#### WHAT IS REQUIRED:
In the listing that follows, the lines starting at the one containing "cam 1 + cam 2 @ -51" and ending at the one containing "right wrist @" are to be returned exactly, both boundary lines included, and no others.

━━━

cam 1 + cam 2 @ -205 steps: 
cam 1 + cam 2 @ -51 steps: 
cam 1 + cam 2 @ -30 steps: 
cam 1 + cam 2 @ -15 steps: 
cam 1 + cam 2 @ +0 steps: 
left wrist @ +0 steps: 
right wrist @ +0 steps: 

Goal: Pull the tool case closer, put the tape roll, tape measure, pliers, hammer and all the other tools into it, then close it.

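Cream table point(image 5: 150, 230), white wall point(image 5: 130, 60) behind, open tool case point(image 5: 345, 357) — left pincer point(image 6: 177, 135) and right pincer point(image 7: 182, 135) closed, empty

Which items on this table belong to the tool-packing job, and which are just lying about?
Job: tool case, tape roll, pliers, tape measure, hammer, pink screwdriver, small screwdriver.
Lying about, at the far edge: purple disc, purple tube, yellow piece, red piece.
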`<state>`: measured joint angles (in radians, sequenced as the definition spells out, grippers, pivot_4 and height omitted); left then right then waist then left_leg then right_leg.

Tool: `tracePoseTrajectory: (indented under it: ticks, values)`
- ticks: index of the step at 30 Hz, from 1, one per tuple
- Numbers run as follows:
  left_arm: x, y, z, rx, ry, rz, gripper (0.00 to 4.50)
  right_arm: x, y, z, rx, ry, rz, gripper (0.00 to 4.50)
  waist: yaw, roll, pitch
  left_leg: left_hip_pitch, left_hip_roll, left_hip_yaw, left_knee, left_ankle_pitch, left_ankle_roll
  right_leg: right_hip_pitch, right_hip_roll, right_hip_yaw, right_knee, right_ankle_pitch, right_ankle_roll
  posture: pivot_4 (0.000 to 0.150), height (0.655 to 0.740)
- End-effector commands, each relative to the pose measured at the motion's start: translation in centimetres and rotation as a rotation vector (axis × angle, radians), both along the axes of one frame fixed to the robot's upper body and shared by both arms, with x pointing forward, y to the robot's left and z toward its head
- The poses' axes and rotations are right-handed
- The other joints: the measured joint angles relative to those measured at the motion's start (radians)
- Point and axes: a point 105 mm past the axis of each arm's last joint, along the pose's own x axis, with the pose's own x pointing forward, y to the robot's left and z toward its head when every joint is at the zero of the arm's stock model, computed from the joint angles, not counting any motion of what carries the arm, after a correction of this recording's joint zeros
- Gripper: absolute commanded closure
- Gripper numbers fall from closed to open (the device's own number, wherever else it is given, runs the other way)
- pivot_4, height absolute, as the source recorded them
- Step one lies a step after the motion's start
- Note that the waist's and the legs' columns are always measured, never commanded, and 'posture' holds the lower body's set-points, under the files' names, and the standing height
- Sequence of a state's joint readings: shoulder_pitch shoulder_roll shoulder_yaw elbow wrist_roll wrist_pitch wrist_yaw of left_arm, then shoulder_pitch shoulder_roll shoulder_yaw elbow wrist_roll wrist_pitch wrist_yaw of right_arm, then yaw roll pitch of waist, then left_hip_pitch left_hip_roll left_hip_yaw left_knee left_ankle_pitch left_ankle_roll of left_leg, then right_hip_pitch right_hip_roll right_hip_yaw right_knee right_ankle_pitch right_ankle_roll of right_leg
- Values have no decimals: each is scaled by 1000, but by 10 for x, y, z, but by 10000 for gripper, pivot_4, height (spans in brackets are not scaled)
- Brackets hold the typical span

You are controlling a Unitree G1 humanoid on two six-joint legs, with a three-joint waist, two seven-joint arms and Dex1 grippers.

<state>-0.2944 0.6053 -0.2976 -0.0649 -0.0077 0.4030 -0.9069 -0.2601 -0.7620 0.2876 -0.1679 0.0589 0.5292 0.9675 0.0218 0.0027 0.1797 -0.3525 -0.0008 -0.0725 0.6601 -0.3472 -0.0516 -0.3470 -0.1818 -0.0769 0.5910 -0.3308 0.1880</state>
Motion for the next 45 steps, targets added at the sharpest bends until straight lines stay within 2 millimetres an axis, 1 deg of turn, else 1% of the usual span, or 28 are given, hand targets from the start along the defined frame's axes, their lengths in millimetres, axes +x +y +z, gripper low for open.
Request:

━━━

#### EXERCISE RESPONSE:
cam 1 + cam 2 @ -51 steps: 
cam 1 + cam 2 @ -30 steps: 
cam 1 + cam 2 @ -15 steps: 
cam 1 + cam 2 @ +0 steps: 
left wrist @ +0 steps: 
right wrist @ +0 steps: 

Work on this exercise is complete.